* **WORK REQUIRED**
Below are the records; copy each line in which "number" occurs.

──────── SUPPLIED INFORMATION

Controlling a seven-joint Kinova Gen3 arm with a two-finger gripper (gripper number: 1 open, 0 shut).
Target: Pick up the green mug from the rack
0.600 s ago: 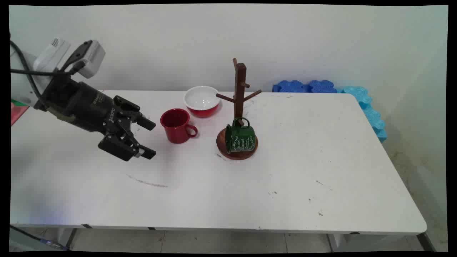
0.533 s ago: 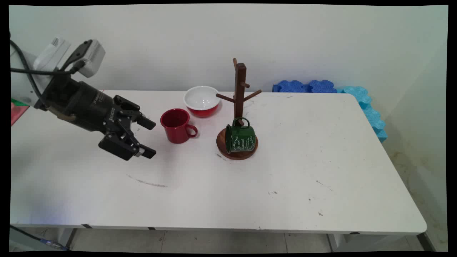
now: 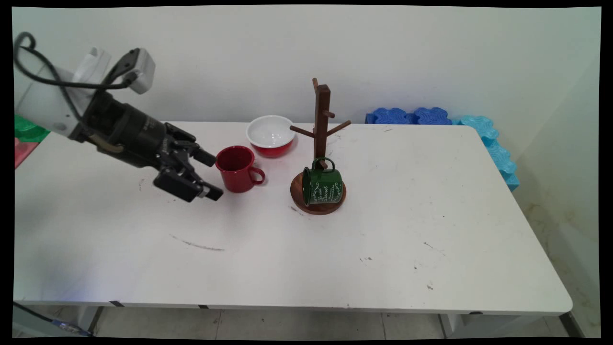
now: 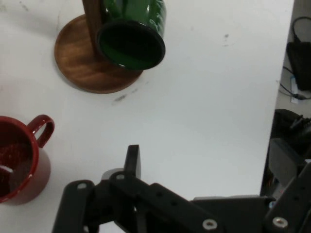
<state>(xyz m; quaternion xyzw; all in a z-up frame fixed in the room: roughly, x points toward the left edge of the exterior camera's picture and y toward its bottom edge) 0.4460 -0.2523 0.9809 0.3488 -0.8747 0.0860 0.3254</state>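
Observation:
My black gripper [image 3: 213, 176] is open and hangs low over the white table [image 3: 383, 230], just left of a red enamel mug [image 3: 235, 168]. The mug stands upright with its handle to the right, and its left side is level with the gap between my fingertips. In the hand view the red mug [image 4: 17, 165] sits at the left edge, with one black finger [image 4: 132, 160] beside it. A green mug [image 3: 323, 186] hangs tilted by its handle from a low peg of the wooden mug tree [image 3: 322, 115]. Its dark mouth [image 4: 130, 46] faces the hand camera over the round base [image 4: 80, 68].
A red bowl with a white inside [image 3: 270, 135] stands behind the red mug, close to the mug tree. Blue foam pieces [image 3: 407, 116] and lighter cyan ones [image 3: 495, 151] lie along the table's far right edge. Red and green flat things [image 3: 24, 139] show at the left edge.
The gripper has moved right and a little farther back, closing the gap to the red mug. It stays open. The mugs, bowl and mug tree have not moved.

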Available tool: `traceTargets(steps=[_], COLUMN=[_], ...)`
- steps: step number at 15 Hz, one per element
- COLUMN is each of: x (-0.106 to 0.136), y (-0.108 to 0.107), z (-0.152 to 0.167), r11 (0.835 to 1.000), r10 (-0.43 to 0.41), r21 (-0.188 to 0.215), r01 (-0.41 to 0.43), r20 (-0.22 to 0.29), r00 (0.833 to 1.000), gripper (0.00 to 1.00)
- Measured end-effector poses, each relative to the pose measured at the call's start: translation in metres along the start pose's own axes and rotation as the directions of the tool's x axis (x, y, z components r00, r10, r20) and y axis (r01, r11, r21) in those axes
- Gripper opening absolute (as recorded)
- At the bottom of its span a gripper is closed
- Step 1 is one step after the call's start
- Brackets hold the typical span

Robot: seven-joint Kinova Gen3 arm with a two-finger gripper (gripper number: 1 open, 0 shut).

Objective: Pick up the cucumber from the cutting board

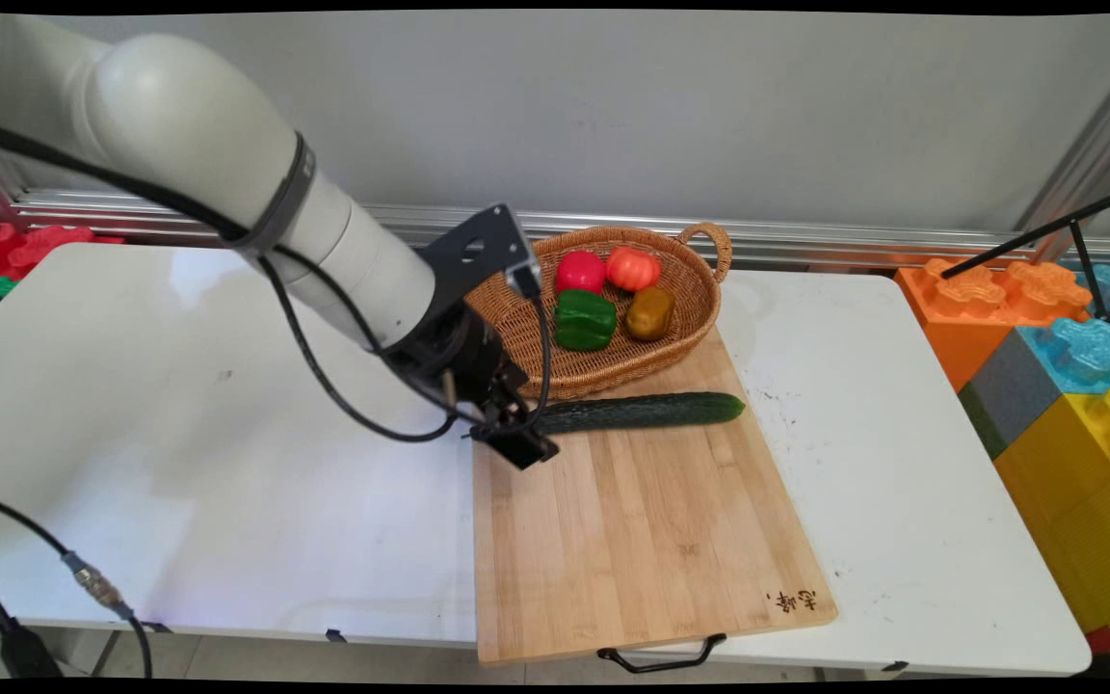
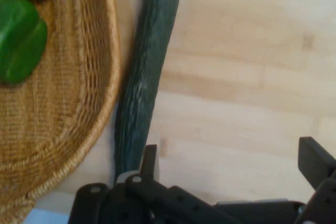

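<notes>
- On the white worktop (image 1: 179, 434) lies a wooden cutting board (image 1: 642, 540).
- Wicker basket (image 1: 603, 361), at the board's far end, holds peppers.
- Cucumber (image 1: 647, 411) lies just beside the basket's near rim.
- Tool (image 1: 516, 439), fingers spread, sits at the cucumber's left end.

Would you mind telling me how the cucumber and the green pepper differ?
The cucumber is long, slim and dark green; the green pepper is short, blocky and brighter green. The cucumber lies on the board beside the basket; the pepper sits inside it. Both are green vegetables.
</notes>
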Motion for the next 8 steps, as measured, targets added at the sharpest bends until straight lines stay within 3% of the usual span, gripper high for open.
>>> traceTargets(steps=[8], x=[-0.021], y=[-0.007], z=[0.034], r11=[0.997], r10=[0.049], r21=[0.063], r01=[-0.052], r20=[0.039], r00=[0.998], gripper=[1.0])
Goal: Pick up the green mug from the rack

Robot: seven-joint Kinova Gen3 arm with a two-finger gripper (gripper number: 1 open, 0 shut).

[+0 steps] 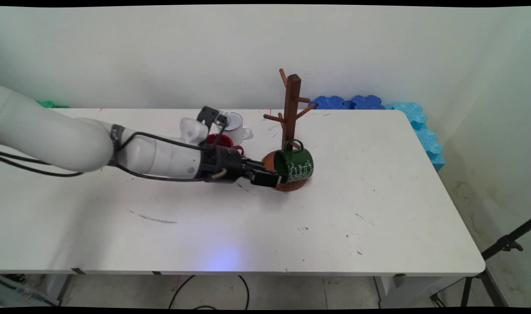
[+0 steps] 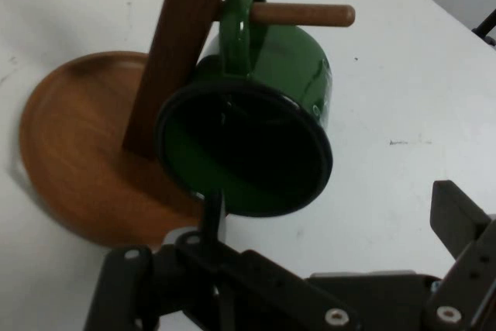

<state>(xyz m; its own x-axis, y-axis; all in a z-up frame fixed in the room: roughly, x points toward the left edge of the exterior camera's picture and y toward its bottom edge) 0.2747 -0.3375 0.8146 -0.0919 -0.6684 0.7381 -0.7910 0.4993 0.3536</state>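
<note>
A white worktop (image 1: pixel 378 209) carries three mugs and one wooden mug tree (image 1: pixel 290 117) with a round base and slanting pegs, standing toward the far edge, near its middle. One glossy green enamel mug (image 2: pixel 256 125) hangs by its handle on a low peg (image 2: pixel 302 14), its dark opening tilted toward the hand. One red mug (image 1: pixel 219 140) and one white mug (image 1: pixel 235 126) sit just left of the tree, closer to the far edge. The white arm stretches low and nearly level from the left. Its black gripper (image 1: pixel 277 174) is spread open, one finger (image 2: pixel 213 215) touching the green mug's rim, grasping nothing.
</note>
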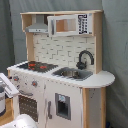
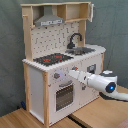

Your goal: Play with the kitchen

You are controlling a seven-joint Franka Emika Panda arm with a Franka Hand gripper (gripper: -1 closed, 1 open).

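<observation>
The arm's gripper [image 2: 71,74], its opening impossible to tell, reached the white-and-wood toy kitchen's [image 2: 37,85] front panel knobs, apparently to turn one.

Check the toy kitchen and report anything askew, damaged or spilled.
Nothing stands out. The kitchen stands upright and looks whole; the hob, sink, tap and hood all sit in place, with no spill on the counter. The gripper is at the front panel near the knobs.

The arm [image 2: 100,81] in the second exterior view is glossy white and rounded, its thick cylindrical joint capped by a dark disc with a glowing blue light, tapering into a slimmer white link
</observation>
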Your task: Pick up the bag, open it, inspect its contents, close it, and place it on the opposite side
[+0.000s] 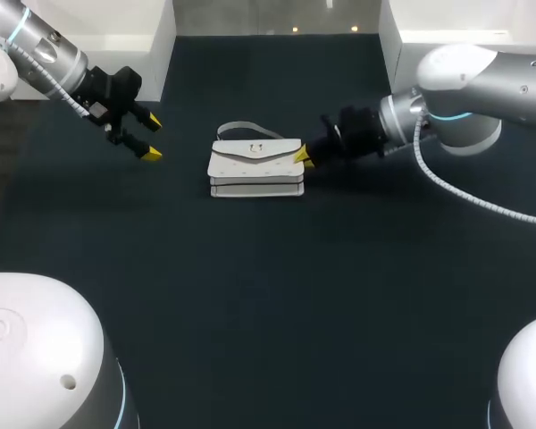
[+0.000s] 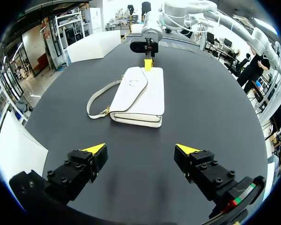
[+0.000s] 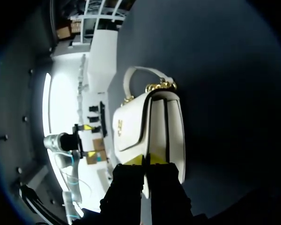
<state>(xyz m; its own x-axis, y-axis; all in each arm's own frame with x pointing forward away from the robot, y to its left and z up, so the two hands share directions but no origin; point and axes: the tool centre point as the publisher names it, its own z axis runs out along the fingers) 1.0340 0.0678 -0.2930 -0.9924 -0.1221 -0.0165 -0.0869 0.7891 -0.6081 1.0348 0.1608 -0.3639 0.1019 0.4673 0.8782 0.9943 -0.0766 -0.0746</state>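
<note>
Your white leather flap handbag lies flat mid dark tabletop, gold clasp on flap, thin strap looped behind. Your right pincer is clenched on handbag's right-end edge. Your left pincer is released, hovering apart off handbag's left.

The white bag lies flat in the middle of the dark table, its strap looped behind it. The right hand is in at the bag's right end, yellow tips against the flap edge. The left hand hangs well apart on the other side, fingers spread wide.
</note>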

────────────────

* **TASK ANSWER**
Controlling a seven-joint Kinova Gen3 arm with a two-finger gripper (gripper number: 1 open, 0 shut).
- steps: step number at 15 Hz, one per element
Robot: seven-joint Kinova Gen3 arm with a two-finger gripper (gripper number: 1 open, 0 shut).
Robot: seven-joint Kinova Gen3 arm with a two-finger gripper (gripper number: 1 open, 0 shut).

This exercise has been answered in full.